In storage, does the Scheduler convert data into a snapshot first when writing data?

Note:
This topic has been translated from a Chinese forum by GPT and might contain errors.

Original topic: storage中,Scheduler 在实现数据写时,是先将数据转换成快照么

| username: Lystorm

When reading the TiKV source code documentation (TiKV 源码解析系列文章(十一)Storage - 事务控制层 | PingCAP), there is a piece of logic in the article explaining the storage part.


Does the request directly request snapshot information after reaching storage and obtaining the latch? This part is not very clear.
After reading the scheduler part of the source code, it seems that after receiving the request, it first establishes the key, obtains the value, and then converts the data into a snapshot structure?

This is my first attempt to read the TiKV source code, and I am not very clear about the overall structure. Seeking help for clarification.

| username: TiDBer_jYQINSnf | Original post link

Prewrite involves acquiring locks, right? The locks in RocksDB are the data in the lock column family. This means it needs to read from RocksDB.

This reading is done using a snapshot.

After obtaining a snapshot, subsequent reads of the term and lock use this snapshot. Then, the prewrite data is organized and written down.

This is my personal understanding. If there are any mistakes, experts are welcome to correct me. :blush:

| username: pingyu | Original post link

SCHED_STAGE_COUNTER_VEC.get(tag).snapshot_ok.inc() is a metric statistic corresponding to snapshot_ok in Scheduler stage total in the Scheduler. The tag here is the request’s tag (for example, the tag for a prewrite request is “prewrite”), and it is not the key of the data.

The term in let term = snapshot.ext().get_term() is the term in Raft, which is obtained and stored in task.cmd.ctx. This term will be used later to check if a leader transfer has occurred, for example here (although I’m not very familiar with this part, it seems to be related to memory pessimistic locks).

| username: Lystorm | Original post link

I think your understanding is correct. It only mentions obtaining based on snapshot, but if there is no snapshot and it’s just a regular raft message, how is this lock obtained? I don’t seem to see the logic explained in this part.

| username: Lystorm | Original post link

Is the requested tag referring to the raft details included in the request (such as leader term, region id, cluster id, etc.)?

| username: TiDBer_jYQINSnf | Original post link

RaftMessage is the subsequent logic, while snapshot is a layer above it. Raft is just for achieving consensus among multiple nodes and ensuring no data loss. What lock does RaftMessage acquire?

| username: Lystorm | Original post link

Does it mean that the upper-level interaction uses snapshots? The reason I have doubts about this is mainly because when I was looking at the Raft part, at the initial establishment of the cluster, there should be no snapshots. Snapshots are only triggered when the data reaches a certain threshold.

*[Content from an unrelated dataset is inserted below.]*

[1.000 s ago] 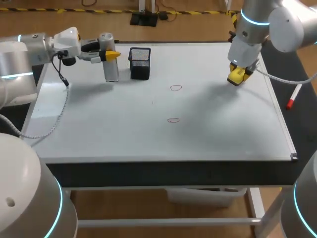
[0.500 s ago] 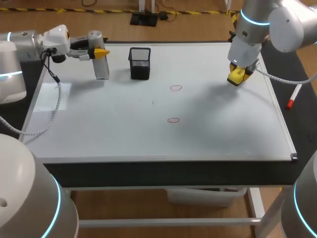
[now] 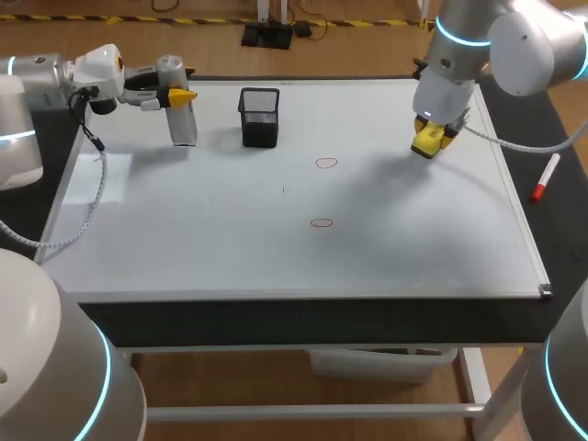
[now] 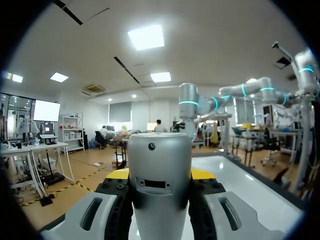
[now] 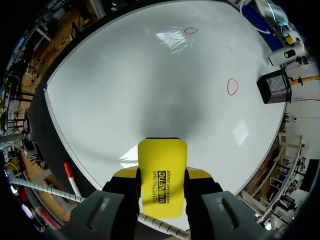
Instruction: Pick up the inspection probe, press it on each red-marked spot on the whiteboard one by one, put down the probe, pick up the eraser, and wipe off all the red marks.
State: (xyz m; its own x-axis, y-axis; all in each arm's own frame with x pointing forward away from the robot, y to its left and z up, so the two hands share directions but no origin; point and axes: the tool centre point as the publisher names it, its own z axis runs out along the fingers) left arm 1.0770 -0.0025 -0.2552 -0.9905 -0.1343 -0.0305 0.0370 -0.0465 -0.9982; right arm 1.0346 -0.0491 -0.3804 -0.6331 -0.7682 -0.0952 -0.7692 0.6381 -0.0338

| username: TiDBer_jYQINSnf | Original post link

There are two types of snapshots in TiKV:

  1. When reading data, a snapshot is used to read the data.
  2. When adding a new node to the raft, a snapshot of a region is sent to the new node to help it catch up with the data quickly without occupying the raft message channel.
    Are you possibly referring to the second type?
| username: Lystorm | Original post link

My point of confusion is with the first one:
Are all data read operations in TiKV based on snapshots?

| username: TiDBer_jYQINSnf | Original post link

From the code I reviewed, yes, it first obtains a snapshot before proceeding with the subsequent processes. I’m not sure if all requests follow this pattern.

| username: Lystorm | Original post link

Yes, I also feel that they all first obtain a snapshot and then proceed with the subsequent steps. Therefore, I have some doubts about the non-snapshot part and cannot be sure if all requests are like this.

| username: pingyu | Original post link

No, the tag is used to identify the current type of RPC request and has nothing to do with Raft.

For prewrite requests, the tag is “prewrite.”

See here.

| username: system | Original post link

This topic will be automatically closed 60 days after the last reply. No new replies are allowed.